_The problem:_ Copy out the data word for word, without any of its pictures.

Extracted data entries:
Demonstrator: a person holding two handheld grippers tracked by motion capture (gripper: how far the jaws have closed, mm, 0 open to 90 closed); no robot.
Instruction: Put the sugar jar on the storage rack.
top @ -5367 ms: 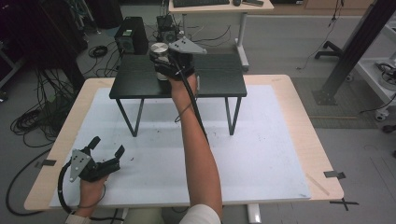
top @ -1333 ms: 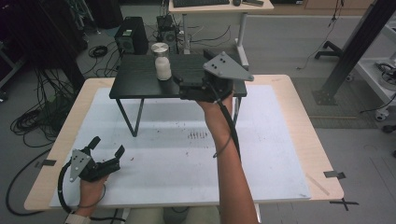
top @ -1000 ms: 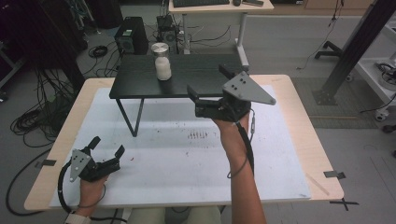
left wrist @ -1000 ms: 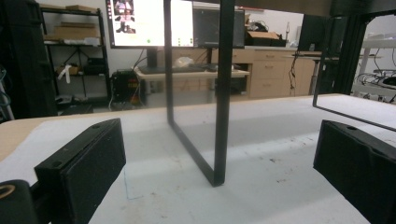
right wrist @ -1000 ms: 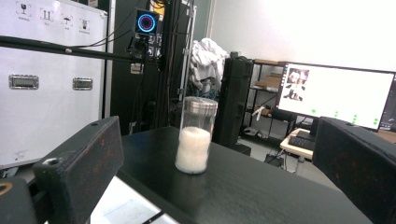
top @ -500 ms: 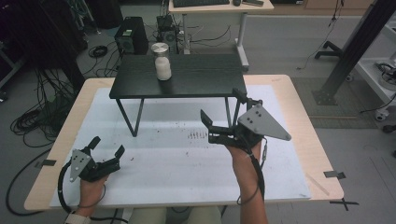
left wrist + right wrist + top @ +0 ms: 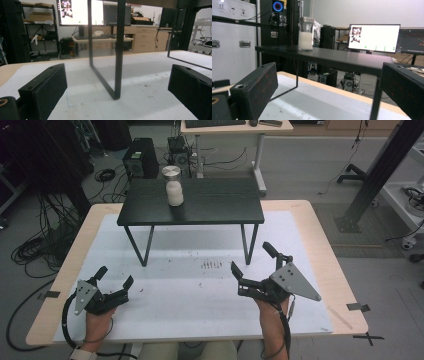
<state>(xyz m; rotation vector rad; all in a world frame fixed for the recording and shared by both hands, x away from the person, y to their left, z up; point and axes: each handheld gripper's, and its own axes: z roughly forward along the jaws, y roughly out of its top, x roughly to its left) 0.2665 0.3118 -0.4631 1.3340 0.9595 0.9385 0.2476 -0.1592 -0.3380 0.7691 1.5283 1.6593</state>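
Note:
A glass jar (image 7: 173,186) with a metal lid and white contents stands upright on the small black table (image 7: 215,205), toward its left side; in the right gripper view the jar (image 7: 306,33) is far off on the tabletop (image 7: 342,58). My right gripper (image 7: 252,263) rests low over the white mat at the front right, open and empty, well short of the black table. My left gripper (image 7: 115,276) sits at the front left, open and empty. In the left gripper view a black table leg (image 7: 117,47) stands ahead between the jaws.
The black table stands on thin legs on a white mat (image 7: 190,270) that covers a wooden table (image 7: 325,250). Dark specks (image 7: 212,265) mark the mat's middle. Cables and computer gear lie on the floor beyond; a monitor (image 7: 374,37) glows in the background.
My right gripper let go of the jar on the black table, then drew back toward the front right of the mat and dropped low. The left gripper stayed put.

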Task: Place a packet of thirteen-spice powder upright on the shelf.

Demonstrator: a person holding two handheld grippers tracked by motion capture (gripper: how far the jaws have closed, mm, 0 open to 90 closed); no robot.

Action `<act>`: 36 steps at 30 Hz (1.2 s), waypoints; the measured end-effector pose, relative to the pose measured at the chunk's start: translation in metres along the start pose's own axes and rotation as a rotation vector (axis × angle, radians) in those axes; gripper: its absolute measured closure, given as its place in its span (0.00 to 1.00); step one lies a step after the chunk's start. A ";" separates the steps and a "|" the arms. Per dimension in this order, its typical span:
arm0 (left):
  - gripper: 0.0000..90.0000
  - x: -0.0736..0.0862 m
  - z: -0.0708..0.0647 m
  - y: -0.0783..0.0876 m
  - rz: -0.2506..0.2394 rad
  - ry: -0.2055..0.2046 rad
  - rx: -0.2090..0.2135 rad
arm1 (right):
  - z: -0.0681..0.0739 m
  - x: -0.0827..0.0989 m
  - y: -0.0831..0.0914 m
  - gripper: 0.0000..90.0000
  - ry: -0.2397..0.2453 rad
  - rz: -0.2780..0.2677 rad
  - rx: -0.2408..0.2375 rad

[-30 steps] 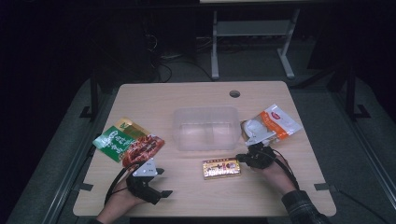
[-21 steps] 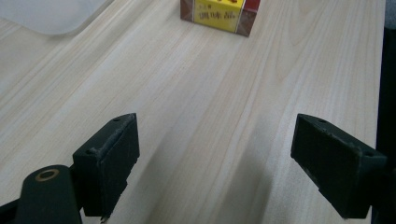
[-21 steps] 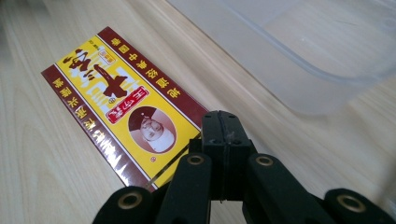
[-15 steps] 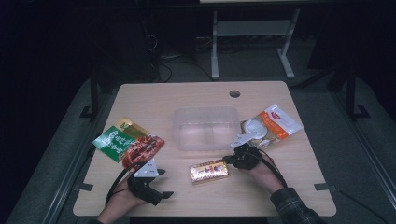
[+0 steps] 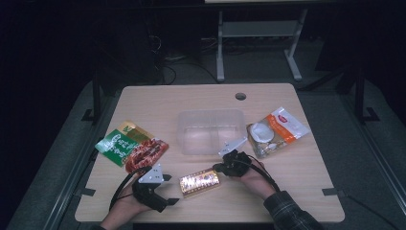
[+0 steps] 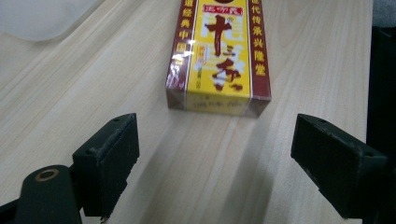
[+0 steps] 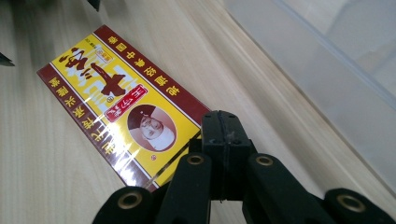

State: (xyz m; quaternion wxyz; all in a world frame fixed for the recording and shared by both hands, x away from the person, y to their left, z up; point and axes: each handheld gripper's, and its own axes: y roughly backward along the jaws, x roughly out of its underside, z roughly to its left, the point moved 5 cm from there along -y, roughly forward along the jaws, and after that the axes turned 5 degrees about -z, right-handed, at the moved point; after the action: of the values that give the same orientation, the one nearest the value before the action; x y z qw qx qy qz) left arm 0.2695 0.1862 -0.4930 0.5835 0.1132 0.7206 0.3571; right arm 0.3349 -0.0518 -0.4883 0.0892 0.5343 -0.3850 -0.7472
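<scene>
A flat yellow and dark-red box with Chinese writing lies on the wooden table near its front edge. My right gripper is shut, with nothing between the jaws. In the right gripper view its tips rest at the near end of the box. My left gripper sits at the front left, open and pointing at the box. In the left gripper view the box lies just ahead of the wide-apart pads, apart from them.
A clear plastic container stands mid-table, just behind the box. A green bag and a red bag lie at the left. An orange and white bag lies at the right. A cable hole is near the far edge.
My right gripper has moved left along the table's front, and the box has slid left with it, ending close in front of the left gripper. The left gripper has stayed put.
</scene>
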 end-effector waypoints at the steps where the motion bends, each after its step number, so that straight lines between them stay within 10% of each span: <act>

_Response area:_
Demonstrator: a person holding two handheld grippers tracked by motion capture (gripper: how far the jaws have closed, mm, 0 open to 90 closed); no robot.
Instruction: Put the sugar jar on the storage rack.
top @ -5367 ms: 
top @ -1333 ms: 
top @ -1000 ms: 
left wrist @ -1000 ms: 
right wrist @ -1000 ms: 
top @ -500 ms: 
left wrist + right wrist + top @ +0 ms: 
<state>(xyz m; rotation vector rad; all in a world frame fixed for the recording and shared by both hands, x away from the person, y to their left, z up; point and axes: each handheld gripper's, and its own axes: z roughly forward along the jaws, y roughly out of its top, x roughly to its left) 0.2665 0.3118 -0.4631 1.3340 0.9595 0.9385 0.2476 -0.1592 -0.3380 0.7691 1.5283 1.6593</state>
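Note:
A glass jar (image 7: 173,186) with a metal lid and white contents stands upright on the small black table (image 7: 215,205), toward its left side; in the right gripper view the jar (image 7: 306,33) is far off on the tabletop (image 7: 342,58). My right gripper (image 7: 252,263) rests low over the white mat at the front right, open and empty, well short of the black table. My left gripper (image 7: 115,276) sits at the front left, open and empty. In the left gripper view a black table leg (image 7: 117,47) stands ahead between the jaws.
The black table stands on thin legs on a white mat (image 7: 190,270) that covers a wooden table (image 7: 325,250). Dark specks (image 7: 212,265) mark the mat's middle. Cables and computer gear lie on the floor beyond; a monitor (image 7: 374,37) glows in the background.
My right gripper let go of the jar on the black table, then drew back toward the front right of the mat and dropped low. The left gripper stayed put.
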
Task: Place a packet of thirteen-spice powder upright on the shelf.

Demonstrator: a person holding two handheld grippers tracked by motion capture (gripper: how far the jaws have closed, mm, 0 open to 90 closed); no robot.

Action `<act>`: 36 steps at 30 Hz (1.2 s), waypoints; the measured end-effector pose, relative to the pose measured at the chunk's start: translation in metres along the start pose's own axes and rotation as a rotation vector (axis × angle, radians) in those axes; gripper: its absolute measured closure, given as its place in its span (0.00 to 1.00); step one lies a step after the chunk's start. A ";" separates the steps and a "|" the arms. Per dimension in this order, its typical span:
arm0 (left):
  - gripper: 0.0000..90.0000
  - x: -0.0736..0.0862 m
  - z: -0.0708..0.0647 m
  - y: -0.0783..0.0876 m
  - rz: -0.2506..0.2394 rad
  - ry: -0.2055..0.2046 rad
  - rx: -0.2090..0.2135 rad
arm1 (right):
  - z: -0.0681..0.0739 m
  - x: -0.0827..0.0989 m
  - y: -0.0831..0.0914 m
  - gripper: 0.0000..90.0000
  - ry: -0.2397..0.2453 rad
  - rz: -0.2780..0.2677 rad
  - rx: -0.2408..0.2375 rad

[-30 steps] 
[-21 steps] 
[-21 steps] 
[-15 steps] 
[+0 steps] 
[+0 steps] 
[+0 steps] 

State: (xyz m; quaternion wxyz; all in a world frame fixed for the recording and shared by both hands, x away from the person, y to their left, z up; point and axes: each handheld gripper's, and its own axes: y roughly backward along the jaws, x roughly out of its underside, z roughly to its left, the point moved 5 cm from there along -y, roughly forward along the jaws, and after that the axes turned 5 degrees about -z, right-handed, at the moved point; after the action: of the values that give the same orientation, the one nearest the value before the action; x y z qw qx qy qz) left arm 0.2695 0.1862 -0.4930 0.5835 0.1132 0.7206 0.3571; right arm 0.3349 -0.0518 -0.4883 0.0892 0.5343 -0.3850 -0.7472
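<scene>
A flat yellow and dark-red box with Chinese writing lies on the wooden table near its front edge. My right gripper is shut, with nothing between the jaws. In the right gripper view its tips rest at the near end of the box. My left gripper sits at the front left, open and pointing at the box. In the left gripper view the box lies just ahead of the wide-apart pads, apart from them.
A clear plastic container stands mid-table, just behind the box. A green bag and a red bag lie at the left. An orange and white bag lies at the right. A cable hole is near the far edge.
My right gripper has moved left along the table's front, and the box has slid left with it, ending close in front of the left gripper. The left gripper has stayed put.
</scene>
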 end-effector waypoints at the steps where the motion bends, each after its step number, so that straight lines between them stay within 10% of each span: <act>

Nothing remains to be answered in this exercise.